Reading the "waiting IOs" thread made me remember I have a similar problem
that has been here for months, and I have no sulution yet.
A single CentOS 5.2 x86_64 machine here is overloading our NetApp filer with
excessive NFS getattr, lookup and access operations. The weird thing is that
the number of these operations increases over time. I have an mrtg graph
(which I didn't want to attach here) showing e.g. 200 NFS Ops on Monday,
measured with filer-mrtg, going up to, e.g. 1200 in a straight line within
days. nfsstat -l on the filer proves beyond doubt that the load is caused by
this particular machine. dstat shows me which NFS operations are causing it.

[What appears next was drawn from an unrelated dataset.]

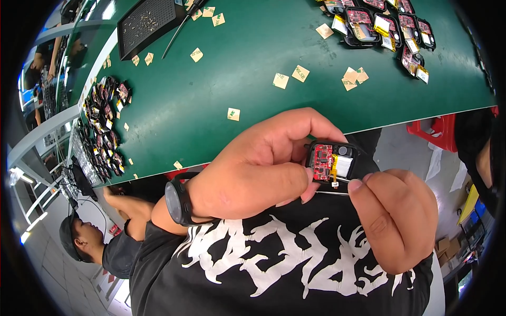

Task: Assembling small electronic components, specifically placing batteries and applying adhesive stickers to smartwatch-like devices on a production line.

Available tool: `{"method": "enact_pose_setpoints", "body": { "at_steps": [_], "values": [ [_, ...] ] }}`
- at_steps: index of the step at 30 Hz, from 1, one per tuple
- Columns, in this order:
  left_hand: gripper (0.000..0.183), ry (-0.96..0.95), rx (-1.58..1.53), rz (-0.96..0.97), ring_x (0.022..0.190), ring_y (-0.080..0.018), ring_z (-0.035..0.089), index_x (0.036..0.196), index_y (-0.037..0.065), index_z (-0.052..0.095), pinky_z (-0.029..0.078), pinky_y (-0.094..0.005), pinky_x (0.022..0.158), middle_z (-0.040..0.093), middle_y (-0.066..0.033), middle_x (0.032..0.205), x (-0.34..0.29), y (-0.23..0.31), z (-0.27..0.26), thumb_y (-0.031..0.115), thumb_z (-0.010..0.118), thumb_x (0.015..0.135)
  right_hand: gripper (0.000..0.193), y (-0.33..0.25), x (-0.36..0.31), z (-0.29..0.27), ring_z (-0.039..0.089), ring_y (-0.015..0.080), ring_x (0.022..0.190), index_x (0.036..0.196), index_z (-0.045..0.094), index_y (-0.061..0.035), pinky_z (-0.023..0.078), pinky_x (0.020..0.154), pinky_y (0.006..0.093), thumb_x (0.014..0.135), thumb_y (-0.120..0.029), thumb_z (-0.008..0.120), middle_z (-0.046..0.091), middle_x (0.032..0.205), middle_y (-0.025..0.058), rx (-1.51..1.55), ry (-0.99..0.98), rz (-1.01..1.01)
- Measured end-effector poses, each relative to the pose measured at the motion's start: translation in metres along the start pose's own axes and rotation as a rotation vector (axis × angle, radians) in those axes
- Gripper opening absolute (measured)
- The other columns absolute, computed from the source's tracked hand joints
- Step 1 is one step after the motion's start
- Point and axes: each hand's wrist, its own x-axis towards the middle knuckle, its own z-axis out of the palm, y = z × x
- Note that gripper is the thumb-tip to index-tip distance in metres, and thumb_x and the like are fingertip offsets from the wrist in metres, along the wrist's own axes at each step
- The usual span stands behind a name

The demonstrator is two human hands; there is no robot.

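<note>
Just off the near edge of the table, my left hand (279, 163) grips a small black plastic housing (357, 154) between thumb and fingers. Inside the open housing lie a red circuit board (322, 160) and a silvery-white battery (343, 167) with yellow tape along its side. A short yellow flex strip (333, 178) with a pale tip hangs over the lower rim. My right hand (398, 216) is closed in a pinch at the lower right corner of the housing. A thin shiny edge shows by its fingertips; what they hold is too small to tell.
Housings with red boards and batteries (363, 31) are piled at the far right, and more units (105, 126) line the left. A black tray (153, 26) of small parts and a screwdriver (179, 31) lie far left. Square adhesive pads (281, 80) are scattered about. A person (87, 237) sits left.
</note>
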Motion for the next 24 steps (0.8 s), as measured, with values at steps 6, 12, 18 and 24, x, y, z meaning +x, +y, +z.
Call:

date/time | null gatr satr look aces ...
10-09 12:22:52| 0 0 0 0 0
10-09 12:22:53| 0 525 0 602 602
10-09 12:22:54| 0 1275 0 1464 1438
10-09 12:22:55| 0 0 0 0 0
10-09 12:22:56| 0 0 0 0 0
10-09 12:22:57| 0 0 0 0 0
10-09 12:22:58| 0 238 0 270 270
10-09 12:22:59| 0 1461 0 1663 1660
10-09 12:23:00| 0 205 0 133 114
10-09 12:23:01| 0 0 0 0 0
10-09 12:23:02| 0 1 0 0 0
10-09 12:23:03| 0 0 0 0 0
10-09 12:23:04| 0 1411 0 1574 1574
10-09 12:23:05| 0 498 0 465 466
10-09 12:23:06| 0 0 0 0 0
10-09 12:23:07| 0 0 0 0 0
10-09 12:23:08| 0 0 0 0 0
10-09 12:23:09| 0 1082 0 1178 1192
10-09 12:23:10| 0 790 0 885 865
This behaviour is somehow tied to the Gnome desktop. I have other machines
running CentOS 5.2 x86_64 (at init level 3) which don't show this behaviour.
I also have CentOS 5.2 i386 machines which don't show it either. None of the
other machines on the lan show it - RHEL3 32 and 64bit, Solaris.
What I'd need is a monitoring tool than can tie the NFS ops to process ids
or applications. lsof isn't nearly as helpful here as I thought. I even copied
this workstation user's files to another account, logged in and ran the same
apps - and couldn't reproduce it.
Ideas? Essentially, this makes CentOS 64bit undeployable in our environemnt.